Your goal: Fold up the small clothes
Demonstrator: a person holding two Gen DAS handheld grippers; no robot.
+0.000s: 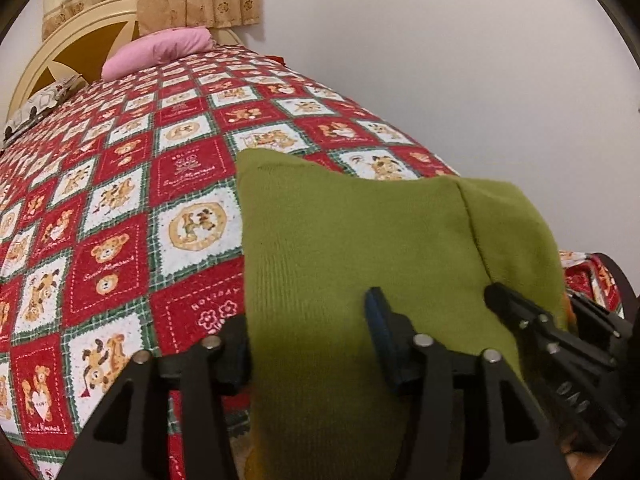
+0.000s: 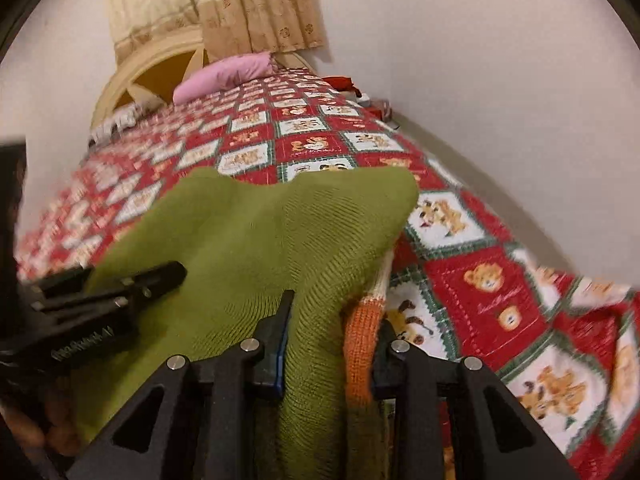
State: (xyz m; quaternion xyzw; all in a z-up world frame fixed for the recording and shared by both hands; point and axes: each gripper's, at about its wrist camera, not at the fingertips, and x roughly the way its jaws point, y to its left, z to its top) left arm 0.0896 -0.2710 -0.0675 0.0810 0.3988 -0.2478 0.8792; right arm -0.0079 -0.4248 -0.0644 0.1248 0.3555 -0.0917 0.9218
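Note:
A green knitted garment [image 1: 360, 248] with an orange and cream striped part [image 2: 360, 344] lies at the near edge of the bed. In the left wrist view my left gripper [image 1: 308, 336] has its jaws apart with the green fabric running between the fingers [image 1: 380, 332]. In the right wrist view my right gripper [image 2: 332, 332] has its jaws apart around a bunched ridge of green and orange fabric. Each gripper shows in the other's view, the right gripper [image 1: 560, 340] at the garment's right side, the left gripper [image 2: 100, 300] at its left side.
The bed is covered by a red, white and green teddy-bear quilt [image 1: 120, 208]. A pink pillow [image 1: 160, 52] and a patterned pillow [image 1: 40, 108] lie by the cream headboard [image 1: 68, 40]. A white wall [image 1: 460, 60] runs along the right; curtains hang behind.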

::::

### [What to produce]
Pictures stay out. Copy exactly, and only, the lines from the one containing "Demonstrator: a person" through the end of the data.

### [Result for this task]
Demonstrator: a person holding two Gen DAS handheld grippers; no robot.
+0.000s: 
+0.000s: 
State: (xyz m; quaternion xyzw; all in a z-up world frame fixed for the recording and shared by both hands; point and axes: each gripper's, at about its wrist camera, not at the fingertips, and x roughly the way its jaws point, y to its left, z to its top) left arm 0.0896 -0.2710 -0.0675 0.0810 0.3988 -0.2478 0.8792; right arm -0.0079 -0.4248 -0.0644 0.1248 0.3555 -0.0917 0.9218
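Note:
A green knitted garment [image 1: 360, 248] with an orange and cream striped part [image 2: 360, 344] lies at the near edge of the bed. In the left wrist view my left gripper [image 1: 308, 336] has its jaws apart with the green fabric running between the fingers [image 1: 380, 332]. In the right wrist view my right gripper [image 2: 332, 332] has its jaws apart around a bunched ridge of green and orange fabric. Each gripper shows in the other's view, the right gripper [image 1: 560, 340] at the garment's right side, the left gripper [image 2: 100, 300] at its left side.
The bed is covered by a red, white and green teddy-bear quilt [image 1: 120, 208]. A pink pillow [image 1: 160, 52] and a patterned pillow [image 1: 40, 108] lie by the cream headboard [image 1: 68, 40]. A white wall [image 1: 460, 60] runs along the right; curtains hang behind.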

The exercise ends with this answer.